▶ [TASK TO CARRY OUT]:
Write out, please, the lines from the beginning of the material to the line with "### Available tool", including both ends and nothing else.

▶ [TASK INPUT]:
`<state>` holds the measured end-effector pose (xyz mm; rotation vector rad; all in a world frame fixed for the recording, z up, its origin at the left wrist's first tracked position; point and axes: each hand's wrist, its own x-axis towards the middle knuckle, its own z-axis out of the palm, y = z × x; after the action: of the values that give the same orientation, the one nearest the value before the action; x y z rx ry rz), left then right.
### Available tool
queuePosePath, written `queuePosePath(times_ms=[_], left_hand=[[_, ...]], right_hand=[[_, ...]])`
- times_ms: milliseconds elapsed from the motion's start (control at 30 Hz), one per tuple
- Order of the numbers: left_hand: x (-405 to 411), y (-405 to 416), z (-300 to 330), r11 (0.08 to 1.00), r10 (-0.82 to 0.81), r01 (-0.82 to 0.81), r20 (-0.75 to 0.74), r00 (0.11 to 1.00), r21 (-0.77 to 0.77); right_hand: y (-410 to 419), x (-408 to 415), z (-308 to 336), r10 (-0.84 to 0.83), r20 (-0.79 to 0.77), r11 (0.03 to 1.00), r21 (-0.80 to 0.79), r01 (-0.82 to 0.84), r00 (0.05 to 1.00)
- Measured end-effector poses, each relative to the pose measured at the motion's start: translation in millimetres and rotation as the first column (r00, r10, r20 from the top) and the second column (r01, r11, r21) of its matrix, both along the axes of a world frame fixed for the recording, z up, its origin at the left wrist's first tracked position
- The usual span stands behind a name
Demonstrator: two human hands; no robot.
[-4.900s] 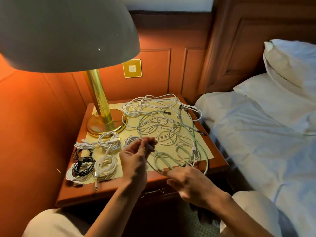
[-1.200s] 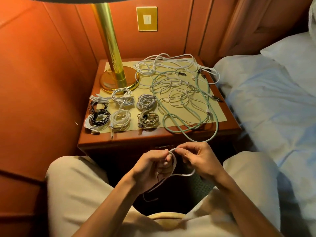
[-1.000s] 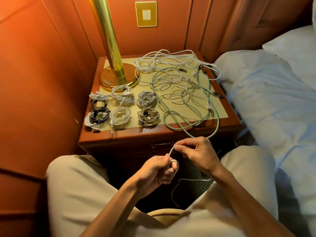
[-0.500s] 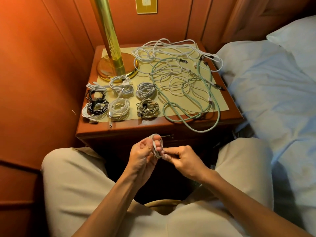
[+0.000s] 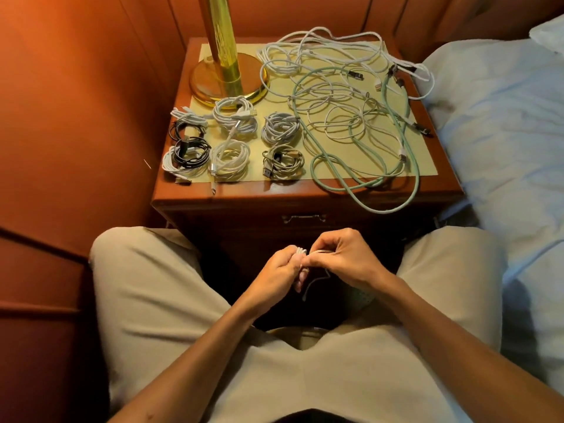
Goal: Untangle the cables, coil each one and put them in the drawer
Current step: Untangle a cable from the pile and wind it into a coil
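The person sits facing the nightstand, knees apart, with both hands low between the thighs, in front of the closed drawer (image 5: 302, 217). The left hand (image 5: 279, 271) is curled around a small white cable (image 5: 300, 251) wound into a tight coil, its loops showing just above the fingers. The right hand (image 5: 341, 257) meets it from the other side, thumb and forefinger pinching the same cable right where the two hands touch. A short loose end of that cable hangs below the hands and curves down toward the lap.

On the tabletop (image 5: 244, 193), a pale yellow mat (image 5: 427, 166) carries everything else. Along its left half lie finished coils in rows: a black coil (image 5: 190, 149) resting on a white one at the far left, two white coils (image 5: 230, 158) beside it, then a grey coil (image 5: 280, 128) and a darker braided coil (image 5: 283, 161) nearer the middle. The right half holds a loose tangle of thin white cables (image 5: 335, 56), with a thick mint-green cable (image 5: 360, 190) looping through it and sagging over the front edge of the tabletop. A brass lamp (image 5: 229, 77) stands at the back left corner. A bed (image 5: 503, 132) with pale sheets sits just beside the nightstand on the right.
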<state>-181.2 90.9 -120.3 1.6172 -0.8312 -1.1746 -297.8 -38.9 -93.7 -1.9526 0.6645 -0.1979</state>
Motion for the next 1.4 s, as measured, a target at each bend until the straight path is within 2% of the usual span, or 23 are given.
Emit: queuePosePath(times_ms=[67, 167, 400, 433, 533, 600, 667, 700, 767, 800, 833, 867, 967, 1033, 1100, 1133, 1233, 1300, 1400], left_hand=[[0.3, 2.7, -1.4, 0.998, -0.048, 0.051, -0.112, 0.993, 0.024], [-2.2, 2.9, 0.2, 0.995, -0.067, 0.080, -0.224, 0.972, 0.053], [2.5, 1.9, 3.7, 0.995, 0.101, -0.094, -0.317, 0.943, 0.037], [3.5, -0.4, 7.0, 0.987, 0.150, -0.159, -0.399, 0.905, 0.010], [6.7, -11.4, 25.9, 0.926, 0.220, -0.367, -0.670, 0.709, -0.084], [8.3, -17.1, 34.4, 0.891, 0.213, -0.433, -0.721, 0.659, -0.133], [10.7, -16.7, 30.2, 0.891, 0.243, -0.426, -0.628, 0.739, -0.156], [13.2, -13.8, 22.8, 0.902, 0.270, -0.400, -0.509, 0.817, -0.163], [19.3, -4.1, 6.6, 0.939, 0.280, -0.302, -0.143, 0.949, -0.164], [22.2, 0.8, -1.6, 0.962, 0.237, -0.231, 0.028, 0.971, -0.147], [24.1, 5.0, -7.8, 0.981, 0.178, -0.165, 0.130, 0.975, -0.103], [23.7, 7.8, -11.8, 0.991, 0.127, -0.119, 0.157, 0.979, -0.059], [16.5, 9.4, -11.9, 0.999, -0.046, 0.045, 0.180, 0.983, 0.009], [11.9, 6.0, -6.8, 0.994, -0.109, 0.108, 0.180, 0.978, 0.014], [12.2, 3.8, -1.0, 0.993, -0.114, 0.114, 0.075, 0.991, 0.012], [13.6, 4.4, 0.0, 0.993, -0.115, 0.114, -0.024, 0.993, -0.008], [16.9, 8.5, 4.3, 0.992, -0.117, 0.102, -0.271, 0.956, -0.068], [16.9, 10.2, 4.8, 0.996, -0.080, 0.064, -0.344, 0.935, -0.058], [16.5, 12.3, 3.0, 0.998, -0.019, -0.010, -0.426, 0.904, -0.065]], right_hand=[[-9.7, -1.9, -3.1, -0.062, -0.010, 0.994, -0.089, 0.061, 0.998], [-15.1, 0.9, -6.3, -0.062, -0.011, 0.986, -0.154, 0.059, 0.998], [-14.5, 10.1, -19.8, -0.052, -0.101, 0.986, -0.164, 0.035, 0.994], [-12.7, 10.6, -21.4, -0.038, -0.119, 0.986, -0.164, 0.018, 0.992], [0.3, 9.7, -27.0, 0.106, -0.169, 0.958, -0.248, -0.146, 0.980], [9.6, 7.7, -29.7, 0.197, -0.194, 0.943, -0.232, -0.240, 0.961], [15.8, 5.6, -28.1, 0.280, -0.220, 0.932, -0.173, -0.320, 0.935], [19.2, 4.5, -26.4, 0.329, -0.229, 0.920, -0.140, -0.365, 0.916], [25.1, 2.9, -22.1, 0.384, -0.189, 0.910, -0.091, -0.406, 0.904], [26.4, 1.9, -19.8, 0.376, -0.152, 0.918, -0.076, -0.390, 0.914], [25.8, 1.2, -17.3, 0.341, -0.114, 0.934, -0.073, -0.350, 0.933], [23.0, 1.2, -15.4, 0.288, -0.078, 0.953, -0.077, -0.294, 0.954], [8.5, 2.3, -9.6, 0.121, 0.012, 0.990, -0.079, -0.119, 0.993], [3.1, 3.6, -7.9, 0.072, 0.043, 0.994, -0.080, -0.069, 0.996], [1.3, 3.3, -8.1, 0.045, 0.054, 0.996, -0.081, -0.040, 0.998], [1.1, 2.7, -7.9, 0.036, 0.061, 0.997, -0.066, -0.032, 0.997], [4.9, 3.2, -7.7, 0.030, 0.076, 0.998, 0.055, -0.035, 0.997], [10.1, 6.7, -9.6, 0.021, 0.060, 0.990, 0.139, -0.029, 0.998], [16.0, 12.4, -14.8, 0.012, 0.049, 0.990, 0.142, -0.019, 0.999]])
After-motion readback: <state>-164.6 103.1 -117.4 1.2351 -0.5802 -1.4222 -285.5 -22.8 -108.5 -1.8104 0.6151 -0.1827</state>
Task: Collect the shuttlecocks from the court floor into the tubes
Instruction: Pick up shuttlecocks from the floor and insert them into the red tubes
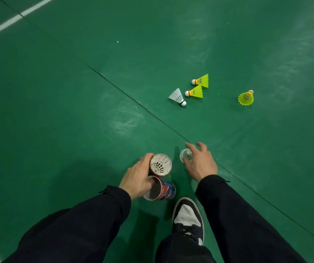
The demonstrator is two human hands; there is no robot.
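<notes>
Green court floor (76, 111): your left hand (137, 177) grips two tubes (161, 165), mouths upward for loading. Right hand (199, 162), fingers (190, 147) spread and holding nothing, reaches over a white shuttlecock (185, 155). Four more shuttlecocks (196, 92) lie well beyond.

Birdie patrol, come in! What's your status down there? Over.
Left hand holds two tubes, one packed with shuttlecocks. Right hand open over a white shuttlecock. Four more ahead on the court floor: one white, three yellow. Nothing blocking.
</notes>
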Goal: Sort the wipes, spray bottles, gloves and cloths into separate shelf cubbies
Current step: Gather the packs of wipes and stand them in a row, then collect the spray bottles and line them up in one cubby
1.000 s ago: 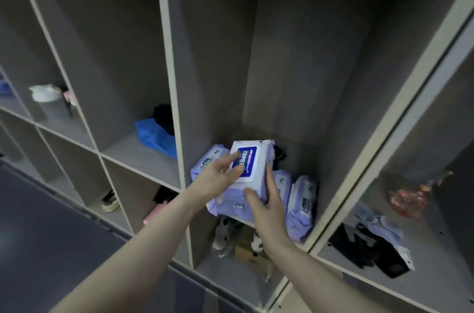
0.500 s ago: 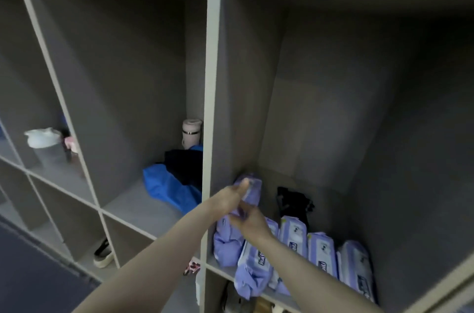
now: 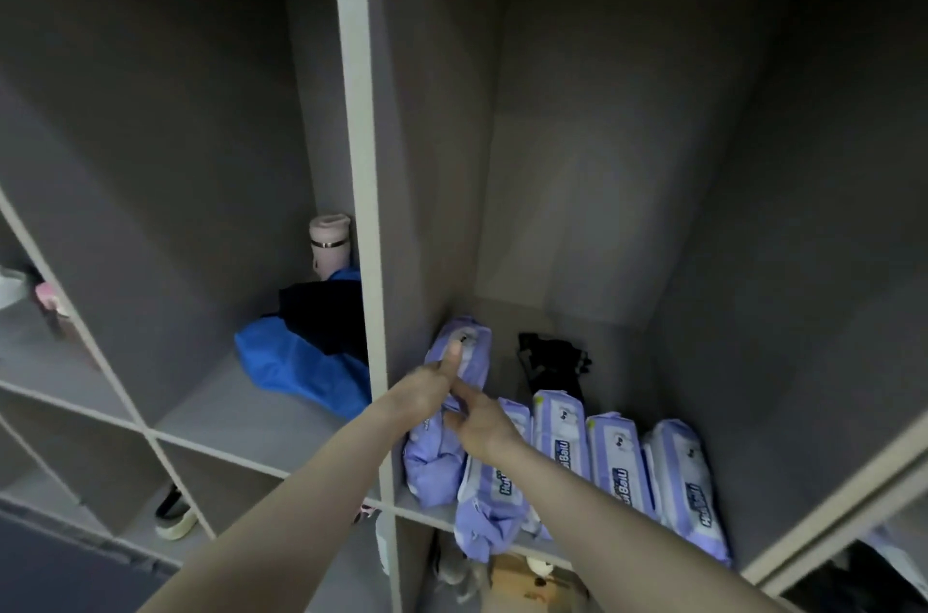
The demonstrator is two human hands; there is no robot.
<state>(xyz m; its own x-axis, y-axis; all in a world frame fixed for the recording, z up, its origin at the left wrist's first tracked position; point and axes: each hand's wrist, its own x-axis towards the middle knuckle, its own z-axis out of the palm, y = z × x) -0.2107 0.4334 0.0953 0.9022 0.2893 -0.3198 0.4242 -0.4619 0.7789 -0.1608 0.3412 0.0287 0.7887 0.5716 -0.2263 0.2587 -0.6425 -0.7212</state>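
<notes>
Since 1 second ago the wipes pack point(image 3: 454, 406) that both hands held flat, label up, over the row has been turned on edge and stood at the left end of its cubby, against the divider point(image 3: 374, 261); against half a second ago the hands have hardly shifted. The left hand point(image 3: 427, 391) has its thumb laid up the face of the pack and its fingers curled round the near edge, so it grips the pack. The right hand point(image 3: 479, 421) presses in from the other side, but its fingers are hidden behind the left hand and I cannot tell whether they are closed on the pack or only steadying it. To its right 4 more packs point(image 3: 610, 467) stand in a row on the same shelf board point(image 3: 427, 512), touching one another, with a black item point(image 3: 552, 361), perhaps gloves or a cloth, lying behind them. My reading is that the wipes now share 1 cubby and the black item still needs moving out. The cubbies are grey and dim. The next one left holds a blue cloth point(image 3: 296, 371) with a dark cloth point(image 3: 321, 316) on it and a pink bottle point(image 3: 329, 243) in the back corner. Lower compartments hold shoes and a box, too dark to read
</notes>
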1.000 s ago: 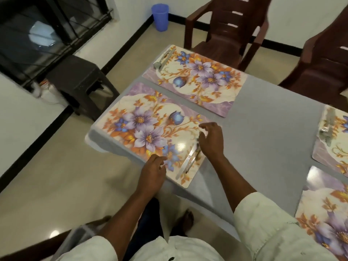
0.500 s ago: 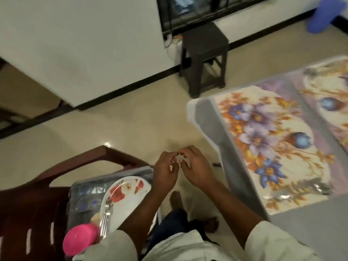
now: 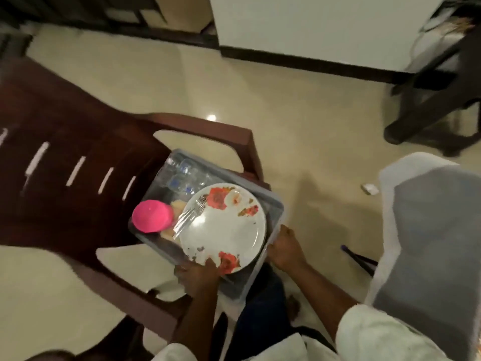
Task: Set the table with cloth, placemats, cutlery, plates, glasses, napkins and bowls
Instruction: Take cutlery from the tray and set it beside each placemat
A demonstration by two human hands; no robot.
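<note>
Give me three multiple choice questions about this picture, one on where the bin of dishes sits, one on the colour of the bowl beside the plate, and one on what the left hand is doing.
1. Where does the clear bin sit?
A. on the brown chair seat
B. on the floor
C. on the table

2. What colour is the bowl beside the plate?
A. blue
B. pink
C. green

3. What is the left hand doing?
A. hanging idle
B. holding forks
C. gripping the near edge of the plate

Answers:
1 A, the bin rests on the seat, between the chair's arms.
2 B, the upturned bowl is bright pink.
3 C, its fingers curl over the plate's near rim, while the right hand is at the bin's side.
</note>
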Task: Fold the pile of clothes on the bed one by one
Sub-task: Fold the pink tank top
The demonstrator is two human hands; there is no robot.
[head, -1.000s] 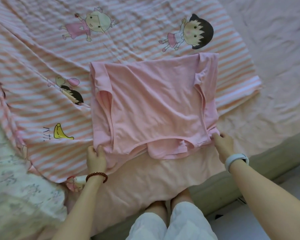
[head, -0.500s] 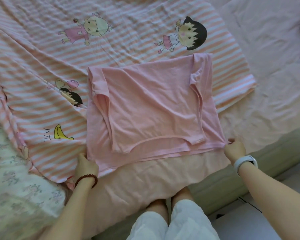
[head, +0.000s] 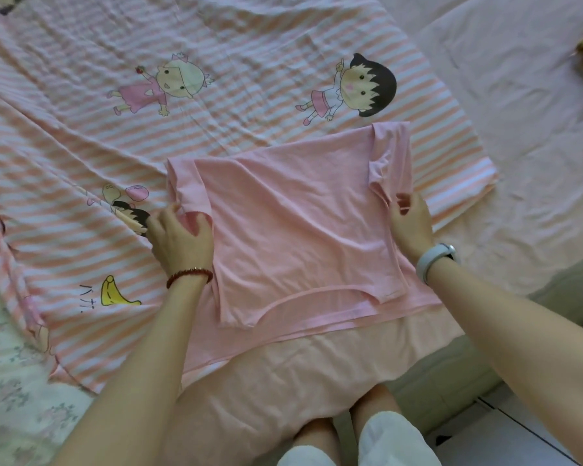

▶ [WRITTEN REPLY]:
`<state>` holds the measured end-effector pose (xyz mm; rotation vector rad; all in a world frame fixed for the recording, z up, its origin at the left wrist's first tracked position; point and axes: each hand's wrist, its own x-axis towards the middle knuckle, its own z-axis out of the palm, y = z × x; after the action: of the values that give the same orientation, the one nearest the value before the action; x y z rx ry rz), left then right.
### Available tool

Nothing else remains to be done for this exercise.